BEGIN

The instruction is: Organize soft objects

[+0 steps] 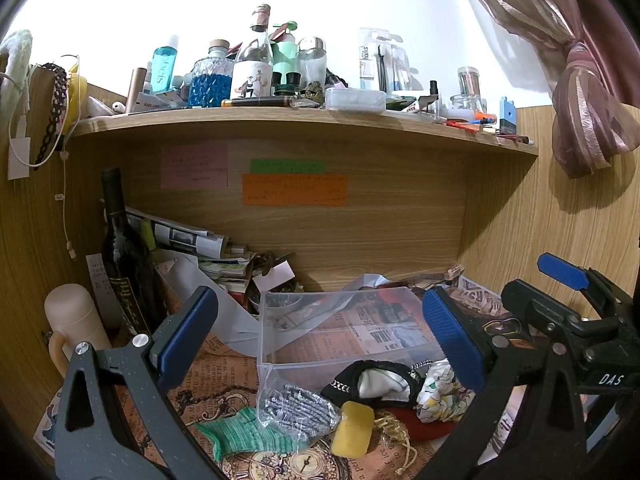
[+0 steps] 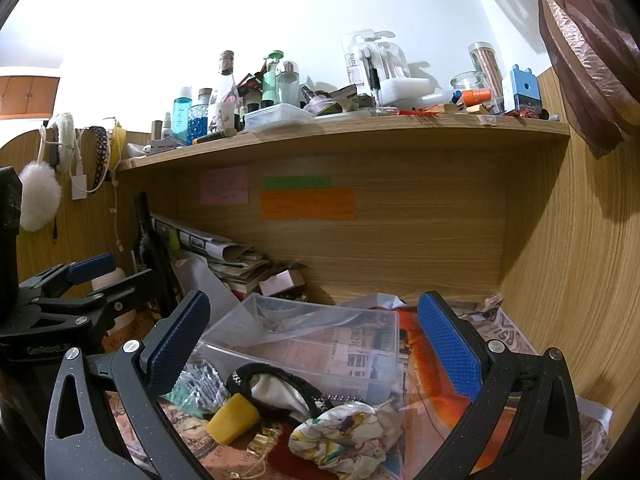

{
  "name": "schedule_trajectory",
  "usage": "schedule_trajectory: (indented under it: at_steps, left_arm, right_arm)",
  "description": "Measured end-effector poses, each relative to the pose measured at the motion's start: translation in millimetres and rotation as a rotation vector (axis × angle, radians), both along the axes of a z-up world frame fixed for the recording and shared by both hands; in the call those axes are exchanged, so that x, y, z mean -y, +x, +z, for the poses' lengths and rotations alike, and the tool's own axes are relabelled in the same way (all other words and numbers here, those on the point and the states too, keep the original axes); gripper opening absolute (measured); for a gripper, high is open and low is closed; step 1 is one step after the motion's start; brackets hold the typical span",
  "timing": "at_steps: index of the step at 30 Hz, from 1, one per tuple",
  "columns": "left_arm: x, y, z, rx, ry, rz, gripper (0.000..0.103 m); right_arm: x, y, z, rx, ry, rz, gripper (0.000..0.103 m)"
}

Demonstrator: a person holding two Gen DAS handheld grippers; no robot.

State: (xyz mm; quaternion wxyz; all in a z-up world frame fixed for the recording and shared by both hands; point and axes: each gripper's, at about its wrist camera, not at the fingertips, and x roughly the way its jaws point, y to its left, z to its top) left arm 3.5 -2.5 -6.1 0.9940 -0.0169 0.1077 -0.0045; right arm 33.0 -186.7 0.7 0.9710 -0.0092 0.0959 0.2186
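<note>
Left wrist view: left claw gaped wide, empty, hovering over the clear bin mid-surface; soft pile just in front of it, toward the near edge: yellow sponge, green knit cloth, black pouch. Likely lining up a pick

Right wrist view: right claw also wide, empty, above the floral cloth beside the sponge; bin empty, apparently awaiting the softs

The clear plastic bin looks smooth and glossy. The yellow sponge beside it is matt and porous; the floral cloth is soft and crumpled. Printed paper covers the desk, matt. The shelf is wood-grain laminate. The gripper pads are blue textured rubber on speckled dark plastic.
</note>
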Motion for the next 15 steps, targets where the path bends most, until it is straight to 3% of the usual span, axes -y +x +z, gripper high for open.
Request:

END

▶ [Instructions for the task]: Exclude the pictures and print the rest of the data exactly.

▶ [Response to the task]:
The instruction is: Organize soft objects

[+0 steps] 
[+0 steps] 

{
  "name": "schedule_trajectory",
  "usage": "schedule_trajectory: (indented under it: at_steps, left_arm, right_arm)",
  "description": "Measured end-effector poses, each relative to the pose measured at the motion's start: translation in millimetres and rotation as a rotation vector (axis × angle, radians), both along the axes of a z-up world frame fixed for the recording and shared by both hands; in the call those axes are exchanged, so that x, y, z mean -y, +x, +z, for the poses' lengths and rotations alike, and the tool's own axes are relabelled in the same way (all other words and numbers here, those on the point and the states too, keep the original axes); gripper opening absolute (measured); for a gripper, high is open and low is closed; step 1 is one step after the motion's start; brackets hold the typical span",
  "timing": "at_steps: index of the step at 30 Hz, from 1, one per tuple",
  "columns": "left_arm: x, y, z, rx, ry, rz, gripper (0.000..0.103 m); right_arm: x, y, z, rx, ry, rz, gripper (0.000..0.103 m)"
}

Demonstrator: a person holding two Gen DAS handheld grippers; no robot.

State: (xyz mm; quaternion wxyz; all in a z-up world frame fixed for the recording and shared by both hands; point and axes: each gripper's, at about its wrist camera, not at the fingertips, and x roughly the way its jaws point, y to its left, z to its top) left arm 3.5 -2.5 -6.1 0.9940 -0.0169 0.1077 -0.0045; right arm 33.0 -186.7 0.7 0.9710 -0.0092 0.0959 0.2186
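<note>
Left wrist view: left claw gaped wide, empty, hovering over the clear bin mid-surface; soft pile just in front of it, toward the near edge: yellow sponge, green knit cloth, black pouch. Likely lining up a pick

Right wrist view: right claw also wide, empty, above the floral cloth beside the sponge; bin empty, apparently awaiting the softs

The clear plastic bin looks smooth and glossy. The yellow sponge beside it is matt and porous; the floral cloth is soft and crumpled. Printed paper covers the desk, matt. The shelf is wood-grain laminate. The gripper pads are blue textured rubber on speckled dark plastic.
</note>
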Motion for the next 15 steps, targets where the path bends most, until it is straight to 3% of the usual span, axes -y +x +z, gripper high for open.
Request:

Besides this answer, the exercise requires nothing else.